The Estonian Financial Supervision and Resolution Authority (EFSA) has the view that tokens as defined in the above-mentioned offerings (depending on their structure) could be considered securities as defined in the applicable Securities Market Act (SMA) as well as the Law of Obligations (LOA). When assessing whether or not securities laws are applicable, EFSA believes that substance should prevail over form.
Each ICO is unique and should be assessed on its own merits. EFSA states that tokens that grant investors certain rights in the issuing company or whose value is linked to the future profits or success of a company are likely to be considered securities within the meaning of Section 2 of Securities Market Act (SMA).

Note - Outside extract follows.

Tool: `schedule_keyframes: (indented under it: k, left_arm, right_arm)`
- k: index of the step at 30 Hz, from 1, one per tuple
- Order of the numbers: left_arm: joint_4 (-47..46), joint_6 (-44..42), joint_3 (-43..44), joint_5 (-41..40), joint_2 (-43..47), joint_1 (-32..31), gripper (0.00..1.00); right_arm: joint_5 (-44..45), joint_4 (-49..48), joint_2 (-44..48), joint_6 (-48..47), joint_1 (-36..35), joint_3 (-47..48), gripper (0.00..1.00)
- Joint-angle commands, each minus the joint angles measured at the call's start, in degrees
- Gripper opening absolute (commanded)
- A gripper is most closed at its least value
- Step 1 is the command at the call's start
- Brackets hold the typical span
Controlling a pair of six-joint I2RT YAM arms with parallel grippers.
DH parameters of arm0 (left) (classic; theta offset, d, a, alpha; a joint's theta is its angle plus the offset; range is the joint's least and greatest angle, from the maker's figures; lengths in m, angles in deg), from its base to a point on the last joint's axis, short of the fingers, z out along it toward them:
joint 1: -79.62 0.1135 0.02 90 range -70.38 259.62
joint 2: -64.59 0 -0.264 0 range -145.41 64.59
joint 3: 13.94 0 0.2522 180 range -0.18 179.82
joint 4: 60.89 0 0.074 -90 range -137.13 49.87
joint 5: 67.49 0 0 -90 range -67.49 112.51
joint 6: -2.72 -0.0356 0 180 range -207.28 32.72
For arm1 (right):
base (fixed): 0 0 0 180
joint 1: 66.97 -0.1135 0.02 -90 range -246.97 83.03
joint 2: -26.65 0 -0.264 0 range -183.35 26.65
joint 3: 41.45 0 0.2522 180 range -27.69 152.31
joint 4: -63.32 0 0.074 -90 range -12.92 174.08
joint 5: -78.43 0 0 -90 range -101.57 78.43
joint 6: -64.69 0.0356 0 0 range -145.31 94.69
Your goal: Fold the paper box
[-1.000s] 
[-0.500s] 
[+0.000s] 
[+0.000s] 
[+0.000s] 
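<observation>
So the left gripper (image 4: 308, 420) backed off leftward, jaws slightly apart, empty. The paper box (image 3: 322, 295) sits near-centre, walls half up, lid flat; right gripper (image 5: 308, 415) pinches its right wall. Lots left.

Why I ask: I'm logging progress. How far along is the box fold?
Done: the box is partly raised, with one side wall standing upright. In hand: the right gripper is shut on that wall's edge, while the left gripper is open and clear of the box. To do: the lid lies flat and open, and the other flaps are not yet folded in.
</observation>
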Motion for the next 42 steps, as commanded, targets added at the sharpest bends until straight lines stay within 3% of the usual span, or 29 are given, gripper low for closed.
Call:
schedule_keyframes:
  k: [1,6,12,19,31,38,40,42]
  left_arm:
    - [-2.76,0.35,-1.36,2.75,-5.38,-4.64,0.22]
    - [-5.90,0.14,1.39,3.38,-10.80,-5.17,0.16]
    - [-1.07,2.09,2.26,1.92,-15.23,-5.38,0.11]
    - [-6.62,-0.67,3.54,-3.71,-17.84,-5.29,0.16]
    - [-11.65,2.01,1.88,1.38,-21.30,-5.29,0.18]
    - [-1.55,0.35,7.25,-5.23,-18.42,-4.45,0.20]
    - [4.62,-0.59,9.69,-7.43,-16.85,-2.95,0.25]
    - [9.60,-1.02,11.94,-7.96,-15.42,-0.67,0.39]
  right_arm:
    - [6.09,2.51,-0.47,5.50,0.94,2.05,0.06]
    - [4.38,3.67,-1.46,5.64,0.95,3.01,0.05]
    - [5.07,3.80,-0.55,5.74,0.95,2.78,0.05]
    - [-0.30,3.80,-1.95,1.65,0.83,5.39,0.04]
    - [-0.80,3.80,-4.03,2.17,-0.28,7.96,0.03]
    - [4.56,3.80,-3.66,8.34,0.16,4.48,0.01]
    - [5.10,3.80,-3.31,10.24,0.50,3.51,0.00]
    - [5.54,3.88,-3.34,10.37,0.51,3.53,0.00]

Therefore, the offering of such tokens may qualify as an issue of securities and, depending on their exact nature, may be subject to the public offering rules under Section 12 of the Securities Market Act (SMA). In this case, a relevant prospectus must be registered with the EFSA.
With respect to ICOs involving the offering of instruments that qualify as securities, it is important to note that entities facilitating such ICOs or secondary trading of such tokens may be considered providers of investment services within the meaning of Section 43 of Securities Market Act (SMA). In particular, by organising such an offering or issuing tokens or bringing together interests for the acquisition and transfer of tokens under uniform conditions. The above services may be provided as a permanent activity only by authorised entities.
The Estonian Financial Supervision and Resolution Authority (EFSA) notes that ICOs may also fall under the Credit Institutions Act (CIA). This could be the case if the main activity of the entity is to grant credit in its own name and for its own account and this activity is financed by repayable funds received from the public in the form of an ICO.
With respect to trading in cryptocurrencies, it should be noted that according to the ruling of Estonian Supreme Court RKHKo 3-3-1-75-15 (available in Estonian), trading in Bitcoins as a commercial activity is equivalent to the provision of services with alternative means of payment. This means that persons who trade virtual currencies in the course of their business activities may be considered providers of virtual currency services within the meaning of the Money Laundering and Terrorist Financing Prevention Act (MLTFPA) § 2 (1) 10, 11. Consequently, such persons should apply for a licence under MLTFPA § 70 (1) 4, 5.
In conclusion, EFSA notes that even if a token is a new technology and what is sold is called a token and not a share or equity, it may still qualify as a security under Estonian legislation. Companies should consider whether it is a security. Professional advice may be helpful in making this decision.
Contact Us and Apply for ICO in Estonia
Specialists from AlphaLAW will be happy to help you to prepare for the ICO in Estonia. Our assistance includes the preparation of the list of required documents, help in developing company rules, translation of documents into Estonian/English and support throughout the whole process.
In case you have any questions or are interested in ICOs or in obtaining an Estonian license to exchange cryptocurrencies and other virtual assets for a fiat currency (crypto license in Estonia), please contact us through the following communication channels.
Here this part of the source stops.